Oftentimes, when Black life is showcased on television, it is the stereotypical idea of what it means to be Black in America, which is often one note. The character is from a poverty-stricken background, uneducated, drug dealing or in a gang without much explanation of the circumstance. Seven Seconds was able to present Black people as nonmonolithic and human. The show encompassed Black life as parts of a whole with queer characters, Black families from different socioeconomic backgrounds who worked in diverse industries.

The show highlights the urgent need for the United States to tackle reforming the criminal justice system. There can often be a racial divide concerning how the police treat people because unless you live the microaggressions you can be unaware just how woven into everyday police interaction they are. By showing how a young Black male who is a victim in the case is presumed a gang member or how corrupt and unethical police can be is an eye-opener. It provides a real look at how the system often fails Black people and other minorities. It can create a dialogue about how these are not isolated incidents and the importance of fixing the system from within.

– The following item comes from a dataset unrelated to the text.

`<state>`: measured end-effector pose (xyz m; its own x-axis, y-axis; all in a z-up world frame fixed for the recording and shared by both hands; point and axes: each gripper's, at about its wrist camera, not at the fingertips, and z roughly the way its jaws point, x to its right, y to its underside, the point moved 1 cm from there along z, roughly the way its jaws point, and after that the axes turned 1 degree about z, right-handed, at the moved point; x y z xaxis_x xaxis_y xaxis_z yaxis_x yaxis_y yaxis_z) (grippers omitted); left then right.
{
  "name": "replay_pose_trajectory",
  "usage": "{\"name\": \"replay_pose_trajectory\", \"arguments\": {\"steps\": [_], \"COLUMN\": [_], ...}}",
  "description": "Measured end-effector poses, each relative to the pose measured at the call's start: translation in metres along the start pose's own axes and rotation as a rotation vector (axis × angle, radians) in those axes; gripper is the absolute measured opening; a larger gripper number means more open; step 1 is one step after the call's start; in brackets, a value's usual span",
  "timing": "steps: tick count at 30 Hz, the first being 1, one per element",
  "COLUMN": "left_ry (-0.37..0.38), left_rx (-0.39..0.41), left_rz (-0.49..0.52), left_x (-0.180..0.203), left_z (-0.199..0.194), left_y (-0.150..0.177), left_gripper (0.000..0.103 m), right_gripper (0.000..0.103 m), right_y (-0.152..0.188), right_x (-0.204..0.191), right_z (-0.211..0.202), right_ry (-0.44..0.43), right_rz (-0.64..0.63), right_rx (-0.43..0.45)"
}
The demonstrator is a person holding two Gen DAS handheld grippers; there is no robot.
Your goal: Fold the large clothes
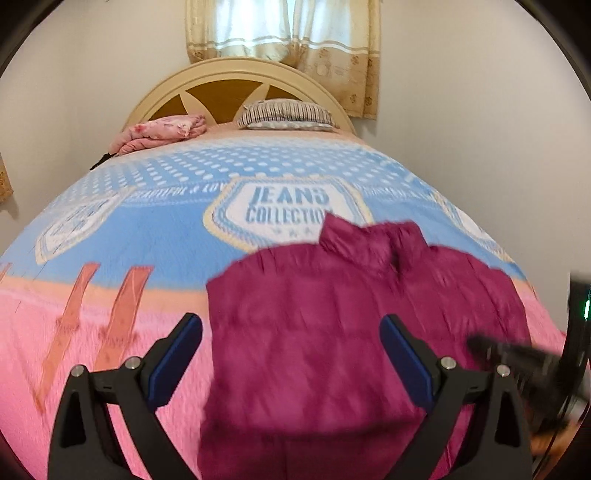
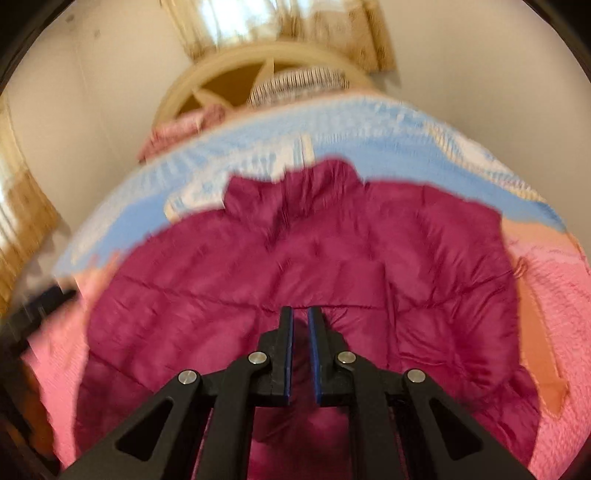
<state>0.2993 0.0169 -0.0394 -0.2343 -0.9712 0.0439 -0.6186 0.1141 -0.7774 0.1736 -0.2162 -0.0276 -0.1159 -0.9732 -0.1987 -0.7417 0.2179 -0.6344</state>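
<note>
On the far left of the bed we saw a folded pink blanket (image 1: 166, 133) lying by the cream headboard (image 1: 236, 79), with a striped pillow (image 1: 286, 114) just to its right and a curtained window (image 1: 284, 29) above. The bedspread (image 1: 122, 236), blue with a "JEANS COLLECTION" badge at the head end and pink toward us, covered the bed.

Our left tool (image 1: 291, 338) hung over the near pink part with its fingers spread wide and nothing between them; its left finger (image 1: 177, 354) stood over bare bedspread, the right one over cloth. The magenta quilted jacket (image 1: 332, 302) lay on the bedspread, collar toward the headboard, on the bed's right half in the left wrist view.

Our right tool (image 2: 300, 317) had its fingers drawn nearly together, pinching a fold of the jacket's (image 2: 314, 266) cloth near its lower middle. At the right edge of the left view it showed as a dark blur (image 1: 517, 354).
</note>
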Motion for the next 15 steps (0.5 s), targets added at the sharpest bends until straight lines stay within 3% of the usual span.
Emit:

When you are the only Black person or person of color in a workspace, how racism indirectly affects you is not always clear. The show presents how minorities often provide the labor and ideas for big projects but are often left behind when it is time to accept the credit or recognition for the work. It also provided a look into how race can be used as a political tool against the community when injustice takes place. For example, how having a Black prosecutor to try a case involving a Black victim and a White cop is beneficial for optics of the political career of your boss. Seven Seconds depicted that on many levels as well as how often minorities stay quiet when their work peers use racist language or make offensive jokes about race.

It is believed that one good person could be the change the system needs. Due to the long history of White supremacy in America, it will take more than a morally sound individual to spark real change. The Netflix series did an amazing job highlighting this underlying fact. One morally good officer was not enough to stop the corruption in the police force, which is arguably a flawed White supremacist system. One good apple can’t enforce change among a batch of already spoiled apples. Nor did it change how negatively the police and media viewed a Black child who lost his life.

Seven Seconds provided viewers powerful television and helped make Netflix the go-to streaming platform to find diverse voices and strong storytelling.

Oh, and if we didn’t mention it before, we get Regina King.